Tile and Brick Workshops
The earth of Zhouzhuang is classified into yellow soil, purple soil, green soil and black soil. Among them, yellow soil, constituting 88.5 percent of Zhouzhuang's soil, is good material for processing black tiles.
Remove the soft mud on the surface, go through the procedures of splashing water, trampling and turning over, and rough tile blanks will be made.
Baking black tiles requires great skill. When the rough tile blanks are loaded into the kilns, they have to go through eight or nine days of burning under slow, raging fires until the blazes are put out. They are then splashed with water to cool down and become solid black tiles.
Black tiles from Zhouzhuang are popular on today's market. As a result, most men in Zhouzhuang are good at processing black tiles. As a saying goes, there are 36 kilns and 72 bridges in the waterside town of Zhouzhuang.

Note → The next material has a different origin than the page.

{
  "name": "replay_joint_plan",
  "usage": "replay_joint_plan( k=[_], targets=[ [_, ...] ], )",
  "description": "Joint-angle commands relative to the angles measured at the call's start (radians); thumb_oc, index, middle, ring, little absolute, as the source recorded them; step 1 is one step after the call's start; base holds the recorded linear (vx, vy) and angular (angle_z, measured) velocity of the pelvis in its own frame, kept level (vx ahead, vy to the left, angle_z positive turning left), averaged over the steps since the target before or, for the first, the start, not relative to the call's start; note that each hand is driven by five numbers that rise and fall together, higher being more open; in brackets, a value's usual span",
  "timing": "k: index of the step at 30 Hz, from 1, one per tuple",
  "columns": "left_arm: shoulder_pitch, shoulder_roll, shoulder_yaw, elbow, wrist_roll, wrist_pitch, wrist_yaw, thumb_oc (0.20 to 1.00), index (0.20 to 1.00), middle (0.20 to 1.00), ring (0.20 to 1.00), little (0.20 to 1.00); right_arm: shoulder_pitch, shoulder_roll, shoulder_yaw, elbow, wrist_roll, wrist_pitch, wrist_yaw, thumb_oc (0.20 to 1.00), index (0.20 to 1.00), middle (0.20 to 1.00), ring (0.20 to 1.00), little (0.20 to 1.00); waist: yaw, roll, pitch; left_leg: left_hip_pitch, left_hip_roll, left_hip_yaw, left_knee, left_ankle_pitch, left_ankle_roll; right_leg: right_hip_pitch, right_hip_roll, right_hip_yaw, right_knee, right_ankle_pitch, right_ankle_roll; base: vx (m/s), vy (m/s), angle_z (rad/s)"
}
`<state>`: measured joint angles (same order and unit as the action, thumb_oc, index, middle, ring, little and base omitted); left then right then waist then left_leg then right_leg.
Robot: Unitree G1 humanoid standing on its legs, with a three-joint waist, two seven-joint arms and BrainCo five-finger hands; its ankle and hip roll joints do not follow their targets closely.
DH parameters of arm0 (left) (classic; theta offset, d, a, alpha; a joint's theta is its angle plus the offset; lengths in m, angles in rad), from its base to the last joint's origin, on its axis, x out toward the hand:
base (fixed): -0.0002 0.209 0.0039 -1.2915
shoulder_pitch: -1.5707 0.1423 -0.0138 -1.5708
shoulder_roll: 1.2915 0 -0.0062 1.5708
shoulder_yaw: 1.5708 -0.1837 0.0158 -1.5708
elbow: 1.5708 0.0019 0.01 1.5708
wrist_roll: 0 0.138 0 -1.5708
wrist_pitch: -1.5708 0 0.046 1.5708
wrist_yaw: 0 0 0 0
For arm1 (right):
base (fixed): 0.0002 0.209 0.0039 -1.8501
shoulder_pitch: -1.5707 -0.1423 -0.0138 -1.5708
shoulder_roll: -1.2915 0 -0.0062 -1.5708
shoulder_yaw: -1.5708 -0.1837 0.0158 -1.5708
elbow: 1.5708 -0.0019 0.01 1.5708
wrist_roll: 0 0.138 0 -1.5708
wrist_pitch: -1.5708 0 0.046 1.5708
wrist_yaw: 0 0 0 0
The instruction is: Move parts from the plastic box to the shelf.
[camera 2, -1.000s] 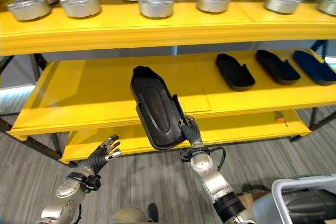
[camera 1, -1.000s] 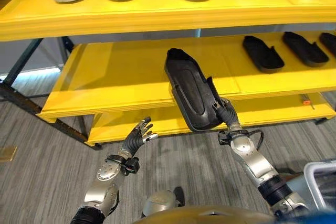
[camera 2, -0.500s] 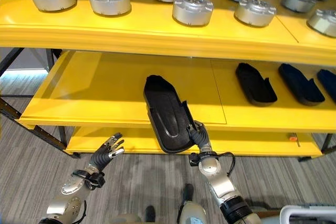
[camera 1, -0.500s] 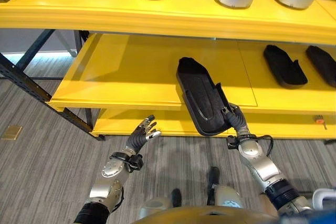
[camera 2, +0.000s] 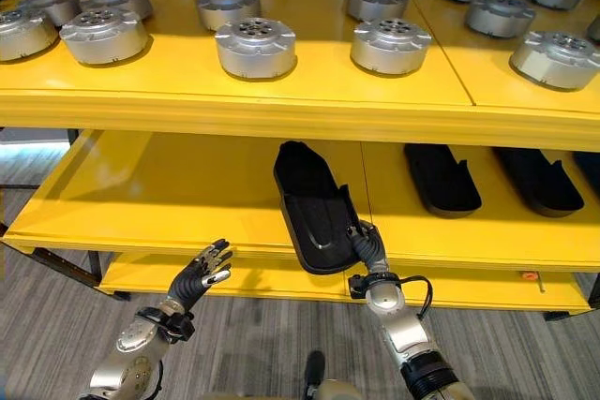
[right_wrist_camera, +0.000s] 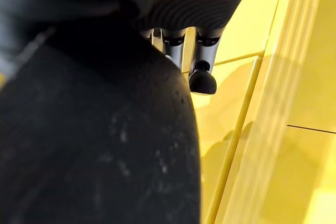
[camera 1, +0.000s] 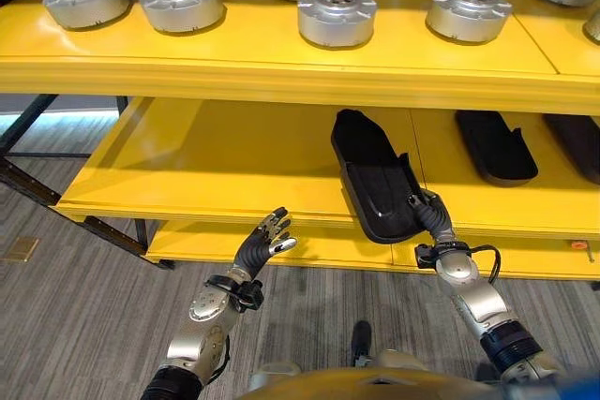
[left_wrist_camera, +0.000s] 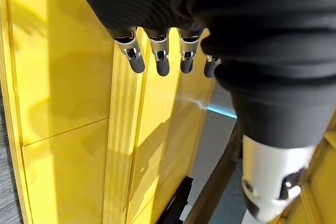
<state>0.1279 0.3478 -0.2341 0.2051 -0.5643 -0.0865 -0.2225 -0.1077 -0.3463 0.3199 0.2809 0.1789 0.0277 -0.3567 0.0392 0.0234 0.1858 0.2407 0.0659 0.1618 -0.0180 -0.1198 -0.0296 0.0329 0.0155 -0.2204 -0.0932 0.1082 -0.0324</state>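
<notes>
Your long black moulded plastic part (camera 1: 373,178), a shallow tray-like shell with a rounded far end, lies with most of its length over the yellow middle shelf (camera 1: 225,152), its near end overhanging the shelf's front edge. It looks stiff and fairly light, but its length puts a lot of leverage on a grip at one end, so expect it to tip or swing if you loosen before the shelf carries it. The smooth rim may also slide on the painted board. Your hold is at the near end, on the rim.

Your right hand (camera 1: 430,219) has its fingers (right_wrist_camera: 202,77) curled round that near rim, just at the shelf's front lip; in the right wrist view the dark shell sits hard against the palm. Your left hand (camera 1: 263,244) hovers below and to the left of the part, well apart from it, fingers relaxed and spread, holding nothing.

To the right on the same shelf lie similar black moulded parts (camera 2: 441,179). On the yellow top shelf (camera 2: 309,81) above stand rows of round silver metal housings (camera 1: 337,16).
</notes>
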Motion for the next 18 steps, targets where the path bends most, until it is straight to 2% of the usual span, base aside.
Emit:
replay_joint_plan(
  k=[1,8,10,12,15,16,18],
  targets=[
    [-0.001,0.014,-0.022,-0.053,0.007,-0.048,-0.006,1.0,1.0,1.0,1.0,1.0,-0.055,0.008,-0.025,-0.042,0.042,-0.067,-0.034,0.2,0.2,0.2,0.2,0.2,0.005,-0.042,-0.024,-0.098,-0.006,0.06,0.01,0.1,-0.009,0.094,-0.107,-0.026,0.026,-0.057,0.113,0.07,-0.064,0.09],
    [-0.014,0.02,-0.035,-0.068,0.02,-0.045,0.008,1.0,1.0,1.0,1.0,1.0,-0.056,0.023,-0.039,-0.017,0.064,-0.07,-0.046,0.2,0.2,0.2,0.2,0.2,-0.008,-0.03,-0.02,-0.122,-0.005,0.075,0.073,0.08,-0.011,0.093,-0.106,-0.024,0.041,-0.073,0.096,0.09,-0.095,-0.06],
    [-0.021,0.019,-0.036,-0.064,0.004,-0.047,0.029,1.0,1.0,1.0,1.0,1.0,-0.056,0.024,-0.038,-0.015,0.069,-0.073,-0.041,0.2,0.2,0.2,0.2,0.2,-0.012,-0.025,-0.015,-0.144,0.002,0.085,0.134,0.094,-0.018,0.089,-0.104,-0.027,0.05,-0.082,0.085,0.03,-0.085,0.02],
    [-0.027,0.016,-0.036,-0.054,0.011,-0.058,0.027,1.0,1.0,1.0,1.0,1.0,-0.059,0.022,-0.037,-0.017,0.064,-0.076,-0.04,0.2,0.2,0.2,0.2,0.2,-0.018,-0.025,-0.013,-0.164,0.008,0.111,0.212,0.086,-0.017,0.077,-0.11,-0.036,0.066,-0.094,0.074,-0.01,-0.063,0.08],
    [-0.036,0.009,-0.044,-0.042,0.021,-0.057,0.024,1.0,1.0,1.0,1.0,1.0,-0.065,0.02,-0.035,-0.01,0.054,-0.087,-0.036,0.2,0.2,0.2,0.2,0.2,-0.017,-0.022,0.001,-0.241,0.049,0.11,0.362,0.156,-0.041,0.067,-0.115,-0.046,0.09,-0.104,0.053,-0.04,-0.034,0.09],
    [-0.039,0.007,-0.044,-0.041,0.035,-0.054,0.015,1.0,1.0,1.0,1.0,1.0,-0.069,0.02,-0.034,-0.007,0.05,-0.091,-0.041,0.2,0.2,0.2,0.2,0.2,-0.022,-0.018,0.006,-0.255,0.086,0.116,0.366,0.185,-0.054,0.06,-0.114,-0.047,0.102,-0.107,0.049,-0.03,0.038,0.08],
    [-0.044,0.005,-0.046,-0.032,0.038,-0.055,0.005,1.0,1.0,1.0,1.0,1.0,-0.078,0.017,-0.03,-0.009,0.053,-0.081,-0.053,0.2,0.2,0.2,0.2,0.2,-0.039,-0.005,0.003,-0.227,0.127,0.141,0.277,0.196,-0.059,0.046,-0.124,-0.054,0.118,-0.11,0.059,0.01,0.183,0.14]
  ],
)
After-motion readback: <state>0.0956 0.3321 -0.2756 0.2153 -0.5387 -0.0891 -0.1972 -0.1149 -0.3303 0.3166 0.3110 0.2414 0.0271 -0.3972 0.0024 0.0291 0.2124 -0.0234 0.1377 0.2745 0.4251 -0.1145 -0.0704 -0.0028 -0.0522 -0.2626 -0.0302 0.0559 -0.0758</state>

In the 1970s and 1980s in particular, when the building of tile-roof houses reached a high tide in rural China, and the country was eager to renovate tile-roof ancient buildings, the production of archaized tiles boomed across the nation.
At that time, Zhouzhuang had as many as 300 to 400 businesses processing archaized tiles, producing a total of 100 million pieces of archaized black tiles a year. In addition, a large amount of bricks were produced.
For a period, the town ran so short of soil that the tile industry began damaging farmlands. Since the mid-1980s, the town government has taken strict measures to control and eventually ban the production of tiles and bricks.
These measures have had some unfortunate side effects. As any economist can tell you, the rarity of an object increases its value. Zhouzhuang archaized black tiles have become indispensable materials for the construction of archaized buildings in southern Yangtze River area.